Bandar Lampung (Lampost.co) — Fenomena perundungan (bullying) masih menjadi persoalan dunia pendidikan, baik di sekolah maupun perguruan tinggi. Praktik itu terjadi dalam berbagai bentuk, mulai dari ejekan verbal hingga perlakuan sosial.
Salah satu mahasiswa Perguruan Tinggi di Lampung, Adelia Aprisa, mengaku pernah menyaksikan tindakan perundungan di kampusnya. Setelah mengetahui tindakan itu, dia memilih untuk memberi dukungan langsung kepada korban dan melaporkannya ke pihak berwenang di kampus.
“Pernah saya liat, terus saya deketin korbannya. Saya juga lapor ke bagian kemahasiswaan supaya ada penanganan dengan benar,” ujarnya.
Menurutnya, tindakan bullying bukan perilaku remeh karena dapat meninggalkan luka psikologis bagi korban. “Saya pribadi sangat menolak segala bentuk bullying, baik fisik, verbal, maupun lewat media sosial. Sebab, dampaknya bisa bikin orang kehilangan rasa percaya diri bahkan trauma,” kata dia.
Senada, Candani, mahasiswa salah satu perguruan tinggi di Lampung, mengaku saat melihat kejadian bullying termasuk pengucilan memilih melapor ke pihak kampus. Menurutnya, untuk melaporkan kejadian tersebut, memang butuh kesadaran, kepekaan, dan keberanian.
“Ngata-ngatain yang bisa nyakitin itu kan bullying juga. Saya pernah lihat teman dikucilkan, terus saya lapor karena kalau diem saja malah bikin pelaku makin berani,” tuturnya.

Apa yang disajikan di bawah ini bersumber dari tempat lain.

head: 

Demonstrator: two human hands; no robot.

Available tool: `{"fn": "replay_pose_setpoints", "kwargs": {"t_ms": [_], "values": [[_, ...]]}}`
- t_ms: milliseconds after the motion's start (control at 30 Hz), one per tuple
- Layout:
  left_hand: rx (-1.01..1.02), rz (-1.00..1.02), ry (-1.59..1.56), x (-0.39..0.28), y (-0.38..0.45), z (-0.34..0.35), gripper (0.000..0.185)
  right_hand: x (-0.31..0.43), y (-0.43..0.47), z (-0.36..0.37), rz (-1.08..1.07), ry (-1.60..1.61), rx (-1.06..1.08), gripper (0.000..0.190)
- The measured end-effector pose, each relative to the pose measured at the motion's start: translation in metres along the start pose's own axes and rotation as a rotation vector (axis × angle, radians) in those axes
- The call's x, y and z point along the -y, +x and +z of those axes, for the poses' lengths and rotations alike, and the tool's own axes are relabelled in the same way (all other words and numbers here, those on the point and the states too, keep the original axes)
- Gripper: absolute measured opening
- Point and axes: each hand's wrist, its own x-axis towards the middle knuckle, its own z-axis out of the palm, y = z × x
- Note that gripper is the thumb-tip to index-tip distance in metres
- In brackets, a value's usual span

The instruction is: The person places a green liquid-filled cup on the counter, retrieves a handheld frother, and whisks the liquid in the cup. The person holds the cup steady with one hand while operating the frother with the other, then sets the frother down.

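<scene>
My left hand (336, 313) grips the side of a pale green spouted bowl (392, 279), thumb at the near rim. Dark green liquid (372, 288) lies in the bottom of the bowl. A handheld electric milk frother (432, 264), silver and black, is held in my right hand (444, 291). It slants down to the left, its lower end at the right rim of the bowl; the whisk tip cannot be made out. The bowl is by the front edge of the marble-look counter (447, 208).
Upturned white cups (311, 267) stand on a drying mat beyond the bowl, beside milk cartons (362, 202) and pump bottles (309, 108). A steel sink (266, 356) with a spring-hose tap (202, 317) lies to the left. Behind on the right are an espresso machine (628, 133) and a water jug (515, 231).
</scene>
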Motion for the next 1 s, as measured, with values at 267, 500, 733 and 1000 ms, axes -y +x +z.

Candani menyebut, kampusnya memiliki sistem pelaporan yang cukup terbuka bagi korban perundungan. “Ada dosen kemahasiswaan yang bisa bantu kalau ada korban bullying. Kami bisa lapor ke situ,” ujarnya.
Sementara itu, Santia, salah satu pelajar di Bandar Lampung, menilai rendahnya empati antar siswa menjadi pemicu masih terjadinya bullying. Ia berharap setiap sekolah bisa lebih aktif dalam menanamkan nilai saling menghargai.
“Kadang saya masih lihat teman yang kena ejek karena penampilan atau candaan kelewat batas. Itu bikin korban takut dan minder,” ujarnya.